沒有開免提,但我能隱約聽到話筒里的聲音。
“媽。”
“嗯,我在吃。”
“不回去了,在婆婆這邊呢。”
“我知道。”
“你也是,新年快樂。”
然后她掛了電話。
她看了我一眼,表情很平靜。
“你媽說什么了?”
雪瑩往嘴里夾了一口菜,嚼了很久才咽下。
“她說,你做的菜還是以前那個味兒。”
聲音很輕,像雪花落在地上。
然后她繼續吃飯,再也沒有說話。
我看著她低頭吃菜的樣子,心里又酸又漲。
那道糖醋排骨她做了很多,放在了保溫盒里送過去的。
那是她媽的拿手菜,也是她媽的軟肋。
她知道她媽不會吃別人做的排骨,只會吃她做的。
所以她把那盒菜送過去了。
有些話不用說出來。
菜的味道,就是她這些年想說的話。
那天晚上,鞭炮聲此起彼伏。
女兒拿著仙女棒在院子里跑來跑去,笑聲清脆。
雪瑩站在院子里,仰頭看著天上炸開的煙花。
我走到她身邊,和她并肩站著。
“這邊空氣真好,能看到星星。

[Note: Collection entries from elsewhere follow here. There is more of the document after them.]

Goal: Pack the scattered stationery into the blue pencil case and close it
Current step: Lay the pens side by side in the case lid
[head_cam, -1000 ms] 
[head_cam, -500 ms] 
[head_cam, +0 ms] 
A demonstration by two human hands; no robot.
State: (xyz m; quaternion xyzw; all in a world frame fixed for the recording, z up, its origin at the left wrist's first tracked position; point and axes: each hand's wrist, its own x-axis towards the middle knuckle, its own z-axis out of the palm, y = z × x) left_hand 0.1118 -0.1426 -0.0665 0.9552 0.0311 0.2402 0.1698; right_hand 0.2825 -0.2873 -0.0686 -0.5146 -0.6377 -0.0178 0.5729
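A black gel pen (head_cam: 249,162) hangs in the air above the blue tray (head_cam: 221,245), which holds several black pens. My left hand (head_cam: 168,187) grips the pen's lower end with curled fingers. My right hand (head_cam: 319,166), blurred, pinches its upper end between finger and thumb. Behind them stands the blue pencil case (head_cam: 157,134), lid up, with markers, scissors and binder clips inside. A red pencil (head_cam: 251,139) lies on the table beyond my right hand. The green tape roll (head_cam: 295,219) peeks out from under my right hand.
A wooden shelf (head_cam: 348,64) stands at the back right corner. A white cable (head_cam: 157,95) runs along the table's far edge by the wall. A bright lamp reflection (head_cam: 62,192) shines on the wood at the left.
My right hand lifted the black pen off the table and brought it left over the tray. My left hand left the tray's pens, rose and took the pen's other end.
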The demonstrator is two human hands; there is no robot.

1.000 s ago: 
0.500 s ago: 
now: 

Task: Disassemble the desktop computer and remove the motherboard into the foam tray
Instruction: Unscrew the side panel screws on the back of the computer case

”
“嗯。”
“要是一直這樣就好了。”
她沒有說話,只是往我身邊靠了靠。
遠處又響起一陣鞭炮聲,煙花在夜空中炸開,把半邊天都照亮了。
雪瑩抬起頭,看了一會兒煙花。
然后她輕輕地說了一句。
“明年,我們再自己過吧。”
她沒有再說話,只是把女兒叫過來,三個人站在一起看煙花。
那晚的煙花真亮。
亮得刺眼。
亮得模糊。
亮得讓人看不清她的臉。
但我分明看到,她的眼角有什么東西在閃光。
我沒有戳破。
因為有些眼淚,是不需要別人來擦的。